The Canadian Union of Public Employees has called Ontario’s initial contract offer, which it made public, insulting.
The government has offered raises of two per cent a year for workers making less than $40,000 and 1.25 per cent for all other workers, while CUPE is looking for annual increases of 11.7 per cent.
Education Minister Stephen Lecce has criticized CUPE for planning strike votes since before the first offer was even tabled.
The province’s five major education unions are all in the midst of bargaining new contracts with the government.
CUPE’s 55,000 education worker members are set to vote between today and Oct. 2 on whether to strike.
Laura Walton, the president of CUPE’s Ontario School Board Council of Unions, says the lack of progress over the last two days of bargaining “firmed up” why the strike vote is necessary.
“Starting (today), 55,000 front-line education workers will have a chance to give their bargaining committee a strike mandate to make the Ford government and school board trustees take us seriously,” she said.
The government has said it wants to tackle the bigger issues at a later date, such as salary, job security, sick leave and benefits, Walton said. But even attempts at discussions on simpler issues – such as bereavement leave and creating a replacement pool of workers to fill in when others are away – have not been fruitful, she said.
Walton has previously said that holding a strike vote doesn’t necessarily mean workers will withdraw services, but said in an interview this week that what people should worry about is the state of schools right now. She said there are not enough educational assistants to provide adequate support and not enough custodians to clean schools regularly.

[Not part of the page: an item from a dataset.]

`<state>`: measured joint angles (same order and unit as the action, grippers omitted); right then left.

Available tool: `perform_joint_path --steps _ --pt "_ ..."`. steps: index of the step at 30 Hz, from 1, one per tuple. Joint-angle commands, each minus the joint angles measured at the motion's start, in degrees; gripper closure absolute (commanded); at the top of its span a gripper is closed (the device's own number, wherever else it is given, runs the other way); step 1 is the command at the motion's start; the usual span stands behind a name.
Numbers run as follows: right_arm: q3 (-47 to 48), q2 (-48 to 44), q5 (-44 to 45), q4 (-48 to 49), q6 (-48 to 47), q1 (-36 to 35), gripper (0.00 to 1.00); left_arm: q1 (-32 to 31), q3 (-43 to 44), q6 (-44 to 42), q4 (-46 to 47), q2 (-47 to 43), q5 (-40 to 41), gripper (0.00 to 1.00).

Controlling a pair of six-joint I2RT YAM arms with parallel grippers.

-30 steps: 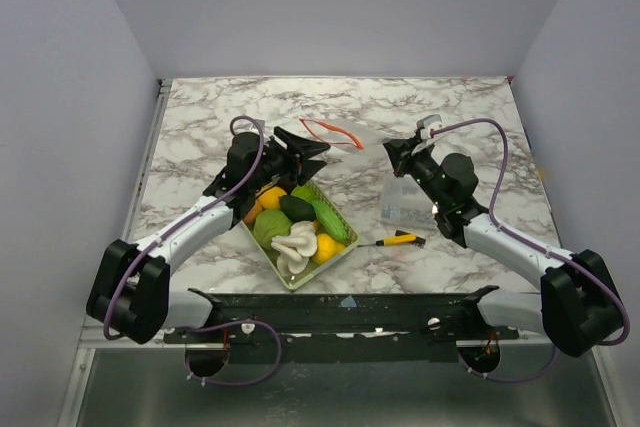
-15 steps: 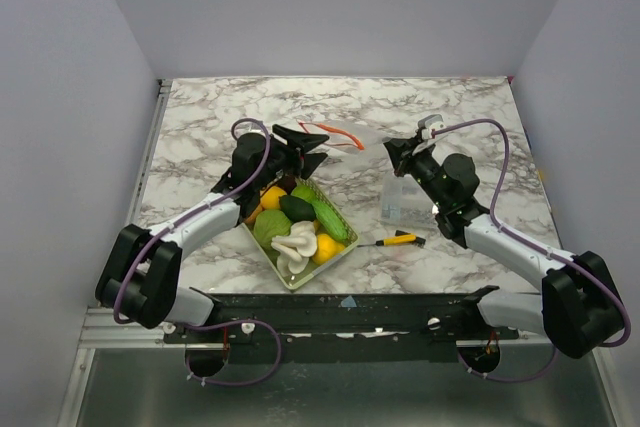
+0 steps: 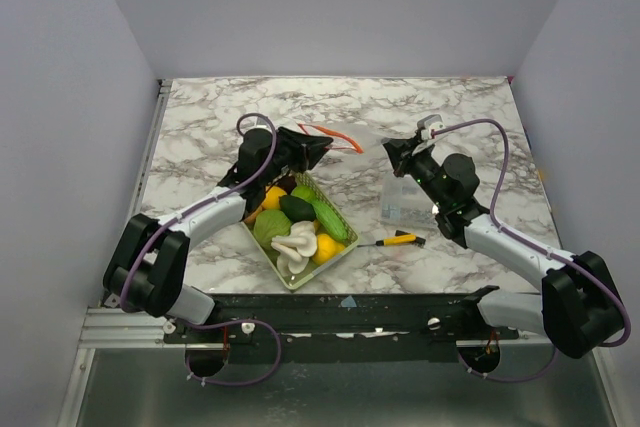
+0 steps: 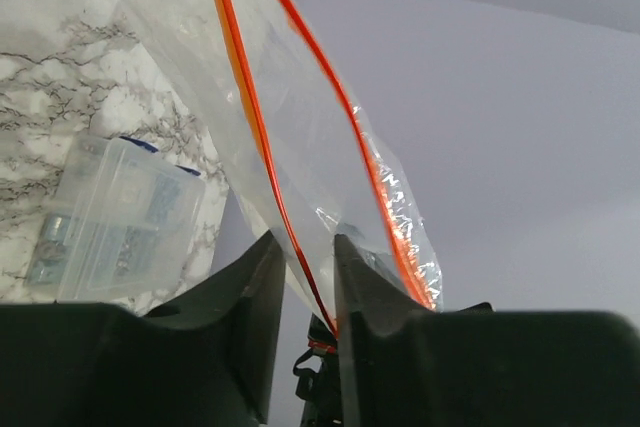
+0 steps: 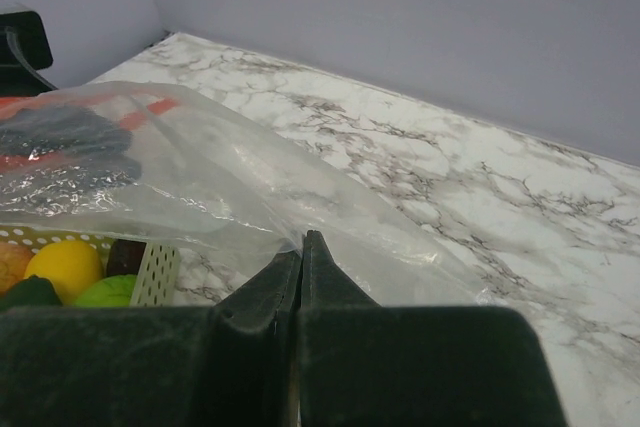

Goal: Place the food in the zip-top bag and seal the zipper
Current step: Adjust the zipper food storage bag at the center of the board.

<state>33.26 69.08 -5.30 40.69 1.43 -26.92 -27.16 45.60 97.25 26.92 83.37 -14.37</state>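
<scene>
The zip-top bag (image 3: 358, 143) is stretched between my two grippers above the marble table, its red-orange zipper (image 3: 333, 136) toward the left. My left gripper (image 3: 318, 150) is open, and one lip of the zipper (image 4: 250, 97) runs through the gap between its jaws (image 4: 303, 247). My right gripper (image 3: 391, 153) is shut on the bag's clear far edge (image 5: 200, 167), its fingers closed together (image 5: 303, 242). The food (image 3: 295, 219), orange, yellow, green, dark and white toy pieces, lies in the pale green mesh basket (image 3: 327, 263) just below the bag. No food shows inside the bag.
A rigid clear plastic box (image 3: 403, 202) stands right of the basket, under my right arm; it also shows in the left wrist view (image 4: 110, 222). A yellow-and-black screwdriver (image 3: 398, 240) lies in front of it. The basket's corner (image 5: 160, 272) shows in the right wrist view.
My left gripper has moved right toward the bag's mouth and its jaws have narrowed around the zipper lip. The right arm has held still with the bag.
</scene>
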Motion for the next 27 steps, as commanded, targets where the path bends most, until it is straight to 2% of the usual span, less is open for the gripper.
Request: perform_joint_path --steps 1,3,5,9,13,15,17,19,22,27 --pt "-0.53 0.55 -1.58 2.48 -0.73 0.08 0.99 -0.27 4.36 -4.76 -0.53 -0.11 2.14 0.81" --pt "0.05 1.10 -1.57 1.76 -0.65 0.07 0.97 -0.18 7.66 -10.20 -5.45 -0.85 2.54 0.94" --pt "1.01 1.96 -1.25 0.25 -0.32 0.10 0.81 -0.21 12.53 -17.68 -12.23 -2.23 4.31 1.00" --pt "3.79 3.81 -1.59 -3.53 2.24 0.04 0.61 -0.60 22.80 -34.38 -29.32 -4.58 9.27 1.00" --pt "8.15 4.85 -3.39 -9.43 6.98 0.03 0.27 -1.80 30.09 -46.79 -41.71 -5.79 15.08 1.00" --pt "11.76 5.89 -3.31 -14.00 9.55 0.06 0.17 -2.65 33.32 -52.34 -47.00 -5.02 17.85 1.00" --pt "16.03 7.26 -1.35 -18.81 14.57 0.03 0.01 -3.55 35.98 -56.09 -50.41 -3.57 18.77 1.00" --pt "19.13 7.64 -0.29 -23.72 18.63 0.02 0.00 -5.09 39.34 -59.28 -54.06 -1.43 20.61 1.00" --pt "18.82 4.62 0.25 -25.39 21.71 0.07 0.00 -7.79 45.80 -63.07 -59.48 3.45 23.64 1.00" --pt "18.87 -2.20 2.82 -32.00 17.81 0.11 0.00 -10.76 52.19 -65.34 -63.13 10.09 26.21 1.00"
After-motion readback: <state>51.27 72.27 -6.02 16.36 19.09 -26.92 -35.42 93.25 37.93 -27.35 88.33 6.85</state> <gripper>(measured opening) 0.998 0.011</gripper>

“Our goal is that we are going to continue to fight for the services that our students need, and we’re going to continue to fight to make sure that the staff can afford to give those services to the students,” she said.
“Right now we’re seeing a government that just continues to disrespect the workers.”
Lecce said in a statement that education unions are clearly “charging ahead” toward a strike.
“It’s never been more clear that CUPE will strike if its demand for a nearly 50 per cent hike in compensation is not delivered,” he wrote, referring to what the minister says would be the total of salary and various other compensation-related proposals.
“Instead of continuing their march toward strike and disruption, all unions should promise parents that they will stay at the table and keep kids in classrooms. Strikes by education unions every three years hurt kids and their working parents by repeatedly setting them back.”
The government has noted that CUPE is also asking for five additional paid days before the start of the school year, 30 minutes of paid preparation time each day, and increasing overtime pay from a multiplier of 1.5 to 2.
Walton has said the government’s offer amounts to an extra $800 a year for the average worker making $39,000.
CUPE and other unions have said they are pressing for increases to both compensate for their last contracts being subject to a legislative cap of one per cent a year – known as Bill 124 – and to address inflation, which is running just under seven per cent.
CUPE has several more bargaining dates with the government scheduled in October, but no more before the strike vote concludes.